Among the lines of the records below, copy those that hold the word "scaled".

DATA SECTION →
::::::::

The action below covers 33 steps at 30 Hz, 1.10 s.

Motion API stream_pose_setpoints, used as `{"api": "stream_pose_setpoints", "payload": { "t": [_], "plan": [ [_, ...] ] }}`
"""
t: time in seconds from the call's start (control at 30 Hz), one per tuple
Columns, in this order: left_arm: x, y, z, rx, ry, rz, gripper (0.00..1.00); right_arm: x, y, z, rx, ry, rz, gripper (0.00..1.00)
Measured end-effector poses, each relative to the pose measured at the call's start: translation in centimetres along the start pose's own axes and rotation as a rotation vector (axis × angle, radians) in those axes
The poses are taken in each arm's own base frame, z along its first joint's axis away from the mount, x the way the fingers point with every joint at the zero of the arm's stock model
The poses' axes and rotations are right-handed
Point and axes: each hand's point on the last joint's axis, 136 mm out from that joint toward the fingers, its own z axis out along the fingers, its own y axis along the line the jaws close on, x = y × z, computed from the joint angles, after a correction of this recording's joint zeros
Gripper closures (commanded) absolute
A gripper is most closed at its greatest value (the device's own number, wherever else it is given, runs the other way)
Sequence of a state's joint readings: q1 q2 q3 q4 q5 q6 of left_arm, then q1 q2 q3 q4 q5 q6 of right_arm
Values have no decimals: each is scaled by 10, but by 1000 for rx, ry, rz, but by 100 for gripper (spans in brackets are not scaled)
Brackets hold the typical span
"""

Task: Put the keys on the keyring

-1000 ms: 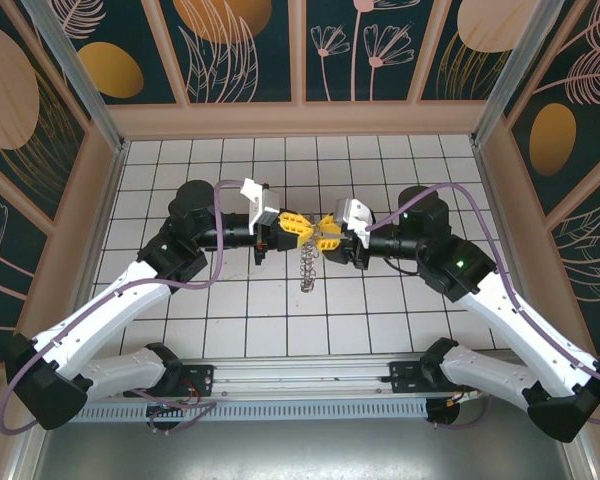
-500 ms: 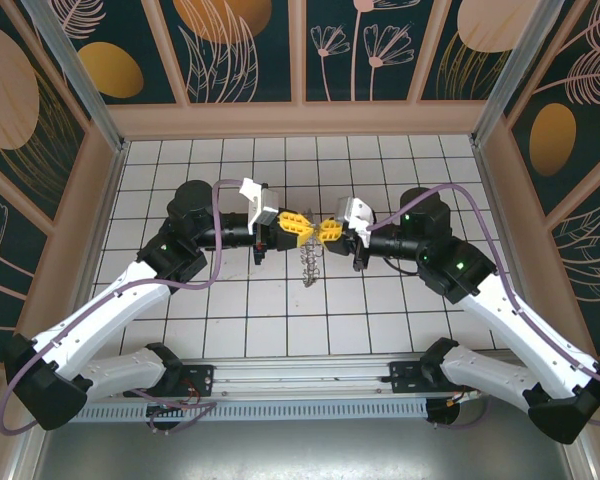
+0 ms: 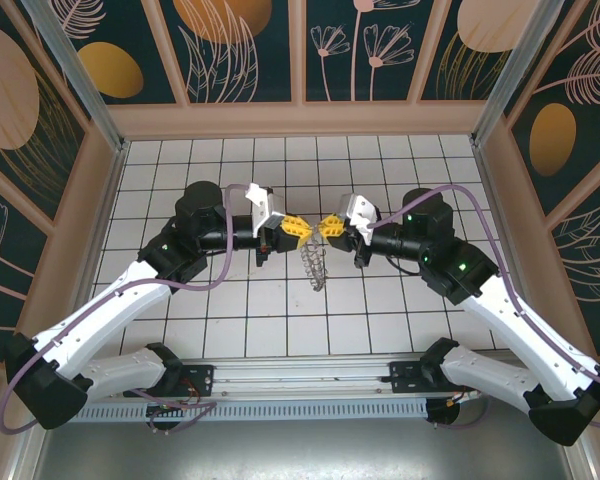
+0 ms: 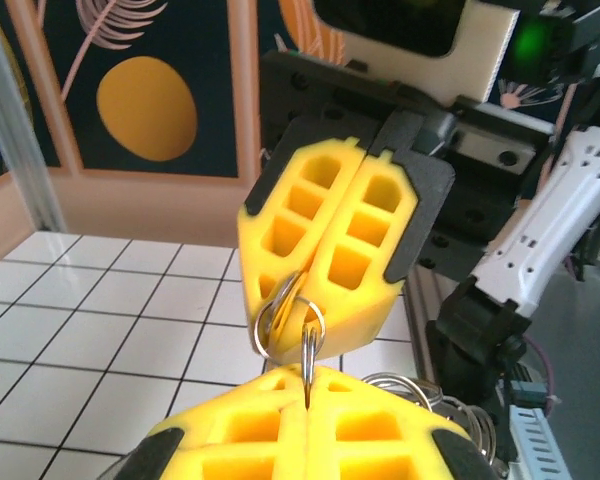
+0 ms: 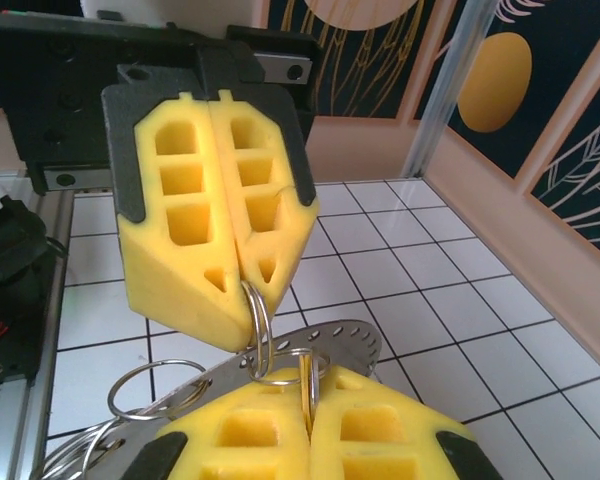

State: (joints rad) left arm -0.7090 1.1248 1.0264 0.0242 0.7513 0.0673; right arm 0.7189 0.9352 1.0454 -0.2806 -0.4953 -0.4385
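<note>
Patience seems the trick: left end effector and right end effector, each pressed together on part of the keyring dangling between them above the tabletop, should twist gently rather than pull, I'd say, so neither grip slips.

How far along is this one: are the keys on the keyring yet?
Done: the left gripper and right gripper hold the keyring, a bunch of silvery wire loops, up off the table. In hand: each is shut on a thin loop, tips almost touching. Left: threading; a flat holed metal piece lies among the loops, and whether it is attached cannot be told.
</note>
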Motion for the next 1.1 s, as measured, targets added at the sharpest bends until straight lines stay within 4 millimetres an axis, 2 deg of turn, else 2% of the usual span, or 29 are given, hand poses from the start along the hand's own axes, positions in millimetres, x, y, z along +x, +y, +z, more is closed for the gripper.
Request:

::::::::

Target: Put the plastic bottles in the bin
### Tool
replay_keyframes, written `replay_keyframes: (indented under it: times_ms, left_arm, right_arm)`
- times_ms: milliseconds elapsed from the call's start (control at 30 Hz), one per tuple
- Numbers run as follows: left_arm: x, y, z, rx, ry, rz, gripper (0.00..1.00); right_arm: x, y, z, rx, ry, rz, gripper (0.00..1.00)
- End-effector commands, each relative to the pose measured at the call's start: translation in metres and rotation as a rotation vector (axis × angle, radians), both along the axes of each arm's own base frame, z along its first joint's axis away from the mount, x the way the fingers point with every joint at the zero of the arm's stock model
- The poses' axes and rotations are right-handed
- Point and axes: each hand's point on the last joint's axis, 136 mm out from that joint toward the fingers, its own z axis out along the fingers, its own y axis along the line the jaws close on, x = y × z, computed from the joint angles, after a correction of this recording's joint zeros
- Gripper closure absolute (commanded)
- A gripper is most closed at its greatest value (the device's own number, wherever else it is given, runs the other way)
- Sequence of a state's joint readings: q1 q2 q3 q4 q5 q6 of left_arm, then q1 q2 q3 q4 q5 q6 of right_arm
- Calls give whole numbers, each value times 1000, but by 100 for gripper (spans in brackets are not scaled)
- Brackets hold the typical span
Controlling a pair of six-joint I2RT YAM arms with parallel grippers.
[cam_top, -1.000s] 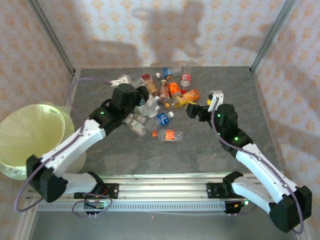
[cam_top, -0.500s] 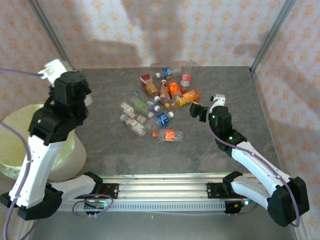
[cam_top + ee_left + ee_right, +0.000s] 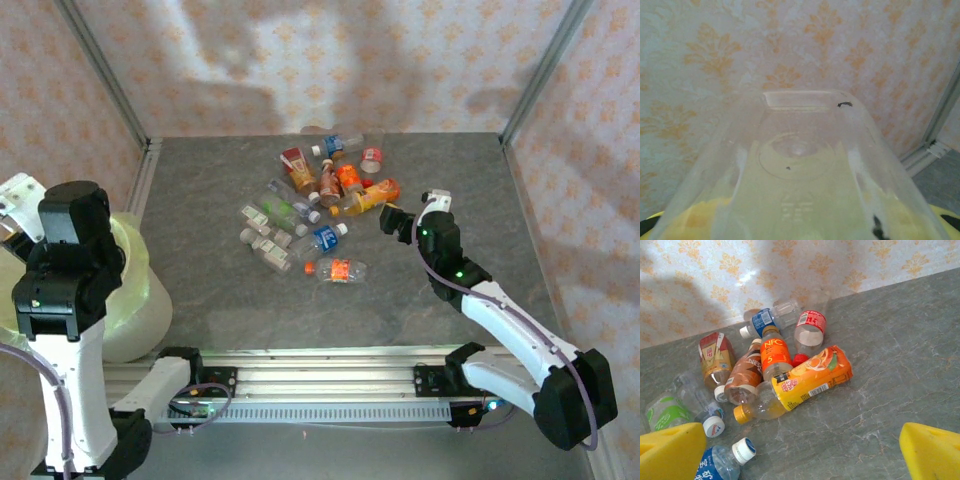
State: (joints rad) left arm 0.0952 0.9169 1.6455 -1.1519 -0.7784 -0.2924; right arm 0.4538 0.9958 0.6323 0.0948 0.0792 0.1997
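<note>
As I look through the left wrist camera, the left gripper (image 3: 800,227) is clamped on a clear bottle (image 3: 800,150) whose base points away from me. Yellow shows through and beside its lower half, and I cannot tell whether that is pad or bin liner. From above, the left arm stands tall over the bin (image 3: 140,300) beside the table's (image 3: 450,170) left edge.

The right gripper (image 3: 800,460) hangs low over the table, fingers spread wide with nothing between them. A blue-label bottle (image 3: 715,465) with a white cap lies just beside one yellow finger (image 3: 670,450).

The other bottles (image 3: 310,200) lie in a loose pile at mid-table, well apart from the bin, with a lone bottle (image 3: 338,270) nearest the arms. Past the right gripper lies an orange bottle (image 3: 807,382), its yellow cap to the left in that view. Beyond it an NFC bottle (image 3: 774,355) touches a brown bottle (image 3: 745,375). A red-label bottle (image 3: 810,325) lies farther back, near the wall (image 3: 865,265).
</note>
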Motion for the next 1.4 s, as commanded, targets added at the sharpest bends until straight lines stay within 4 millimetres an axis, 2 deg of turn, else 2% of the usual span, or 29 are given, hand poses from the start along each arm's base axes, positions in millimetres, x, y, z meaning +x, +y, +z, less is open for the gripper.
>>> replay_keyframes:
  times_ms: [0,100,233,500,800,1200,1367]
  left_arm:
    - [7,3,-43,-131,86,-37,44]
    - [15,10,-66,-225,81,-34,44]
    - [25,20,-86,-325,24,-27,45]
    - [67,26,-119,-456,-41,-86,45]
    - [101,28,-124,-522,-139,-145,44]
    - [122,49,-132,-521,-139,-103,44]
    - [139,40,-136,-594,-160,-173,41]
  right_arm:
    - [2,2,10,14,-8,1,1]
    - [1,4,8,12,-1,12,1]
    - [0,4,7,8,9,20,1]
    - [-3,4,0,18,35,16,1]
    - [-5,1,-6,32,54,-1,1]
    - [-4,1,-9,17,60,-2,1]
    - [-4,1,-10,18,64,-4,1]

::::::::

ANSWER TO THIS PROBLEM →
Values have no decimals: each is scaled by 10, but by 1000 for rx, ry, rz, but by 100 for gripper (spans in brackets are not scaled)
- Calls give whole numbers, each value times 1000, but by 100 for gripper (spans in brackets are not scaled)

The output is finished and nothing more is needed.